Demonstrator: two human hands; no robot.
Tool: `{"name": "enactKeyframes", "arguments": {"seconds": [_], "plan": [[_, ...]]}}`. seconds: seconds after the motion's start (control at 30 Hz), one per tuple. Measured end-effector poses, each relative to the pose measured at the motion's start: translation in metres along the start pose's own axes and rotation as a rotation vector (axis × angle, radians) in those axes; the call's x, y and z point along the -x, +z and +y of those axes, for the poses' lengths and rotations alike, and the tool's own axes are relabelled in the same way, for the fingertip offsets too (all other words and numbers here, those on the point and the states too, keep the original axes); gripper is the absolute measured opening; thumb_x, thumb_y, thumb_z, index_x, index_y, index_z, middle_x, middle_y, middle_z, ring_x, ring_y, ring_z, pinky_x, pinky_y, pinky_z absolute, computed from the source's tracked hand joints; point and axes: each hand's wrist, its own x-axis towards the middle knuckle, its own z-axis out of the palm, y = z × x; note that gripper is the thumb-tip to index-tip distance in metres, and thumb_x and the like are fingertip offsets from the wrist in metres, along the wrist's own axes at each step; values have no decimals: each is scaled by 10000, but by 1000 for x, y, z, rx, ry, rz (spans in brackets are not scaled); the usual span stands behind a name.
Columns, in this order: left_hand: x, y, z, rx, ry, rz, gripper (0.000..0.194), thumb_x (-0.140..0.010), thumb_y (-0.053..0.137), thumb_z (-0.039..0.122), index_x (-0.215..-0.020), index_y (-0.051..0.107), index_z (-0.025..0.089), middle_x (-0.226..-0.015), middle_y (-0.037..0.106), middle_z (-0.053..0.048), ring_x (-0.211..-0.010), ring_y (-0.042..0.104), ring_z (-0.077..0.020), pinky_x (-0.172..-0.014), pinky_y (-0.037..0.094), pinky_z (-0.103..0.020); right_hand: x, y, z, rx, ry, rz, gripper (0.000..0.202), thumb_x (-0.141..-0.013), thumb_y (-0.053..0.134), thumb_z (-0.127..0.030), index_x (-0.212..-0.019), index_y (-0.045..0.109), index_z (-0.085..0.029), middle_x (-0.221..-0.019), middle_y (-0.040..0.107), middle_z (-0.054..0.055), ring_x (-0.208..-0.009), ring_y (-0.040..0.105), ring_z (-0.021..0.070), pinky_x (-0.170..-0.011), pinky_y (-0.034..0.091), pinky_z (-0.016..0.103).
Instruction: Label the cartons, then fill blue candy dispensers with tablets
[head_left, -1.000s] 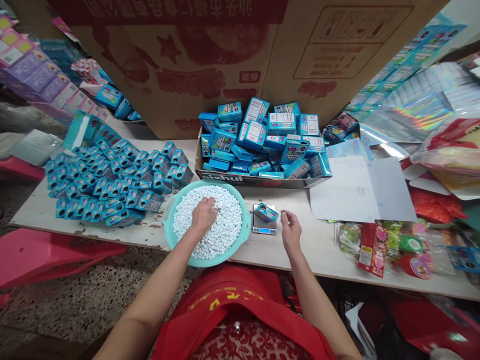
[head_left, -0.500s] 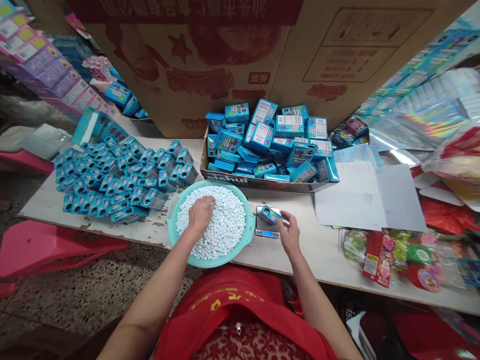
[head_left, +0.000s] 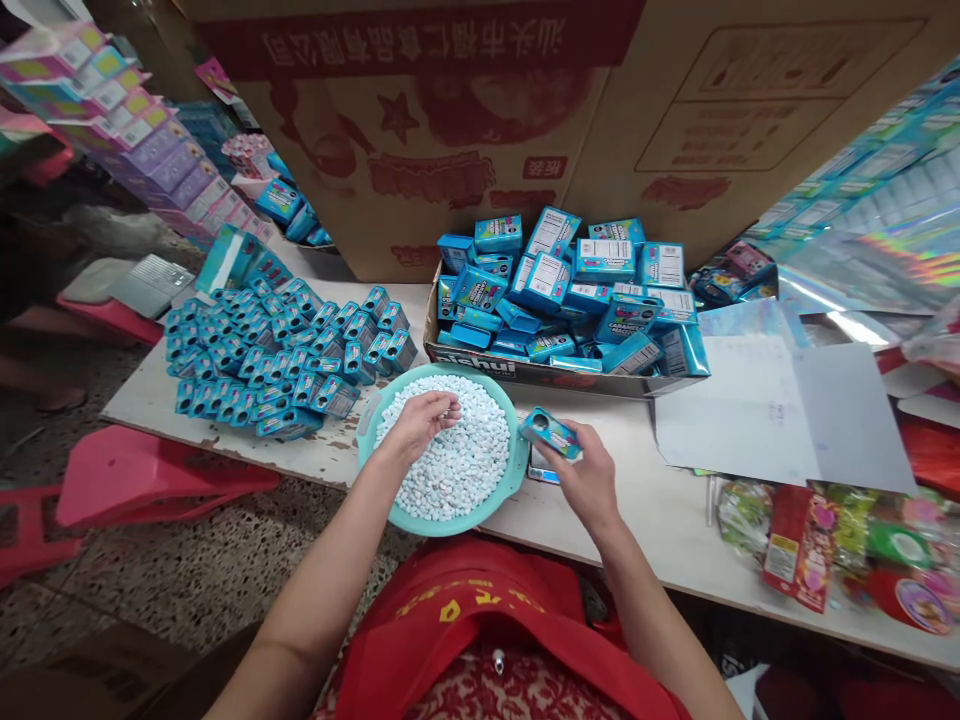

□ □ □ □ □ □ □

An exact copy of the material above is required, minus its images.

**Output of the task:**
Demonstrator: two human hands; no robot.
Tool: `{"name": "enactKeyframes", "arguments": {"seconds": [_], "plan": [[_, ...]]}}`. seconds: seconds after the motion's start (control at 30 Hz), one per tuple. Measured end-effector poses, each relative to the pose measured at the motion's start: translation in metres along the start pose's own axes and rotation as a rotation vector (axis × angle, radians) in those axes; the call's x, y and z point along the -x, +z and +y of those axes, for the poses' lengths and rotations alike, and the tool's own axes are relabelled in the same way, for the fingertip offsets too (all other words and numbers here, those on the point and the states too, keep the original axes); gripper is the absolute measured opening; thumb_x, thumb_y, thumb_z, index_x, index_y, index_z, middle_x, middle_y, middle_z, ring_x, ring_y, ring_z, pinky_x, pinky_y, pinky_z absolute, computed from the source's tracked hand joints; point and axes: each hand's wrist, its own x-axis towards the middle knuckle, its own z-axis out of the palm, y = z × x; note that gripper is the thumb-tip to index-tip distance in metres, and thumb_x and the like are fingertip offsets from the wrist in metres, along the wrist's own axes at each step; values have no decimals: each is scaled by 10000, but by 1000 for x, y, z, rx, ry, rz (spans in brackets are not scaled); the usual span stands behind a name.
Columns, in this order: left_hand: x, y, z, rx, ry, rz, gripper (0.000..0.194), thumb_x (-0.140..0.010), thumb_y (-0.053..0.137), thumb_z (-0.039..0.122), index_x (-0.215..-0.020), index_y (-0.051..0.107), index_z (-0.025..0.089), middle_x (-0.226..-0.015), middle_y (-0.037..0.106), middle_z (-0.053..0.048), ring_x (-0.211..-0.010), ring_y (-0.042..0.104), ring_z (-0.077..0.020), pinky_x (-0.172..-0.014), pinky_y (-0.037..0.094), pinky_z (-0.103..0.020); right_hand: x, y, z, rx, ry, rz, gripper (0.000..0.202), thumb_x (-0.141..-0.013), thumb_y (-0.053..0.134), thumb_z (-0.127..0.030), index_x (-0.212..-0.019), index_y (-0.045..0.109), index_z (-0.085..0.029), middle_x (-0.221..-0.019), middle_y (-0.040..0.107), middle_z (-0.054..0.055), ring_x (-0.208..-0.009), ring_y (-0.040..0.105), ring_z (-0.021..0.070), pinky_x (-0.170..-0.011), pinky_y (-0.034..0.091), pinky_z (-0.016..0.103).
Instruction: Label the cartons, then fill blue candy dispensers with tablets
[head_left, -1.000s] 
[head_left, -0.500s] 
[head_left, +0.000s] 

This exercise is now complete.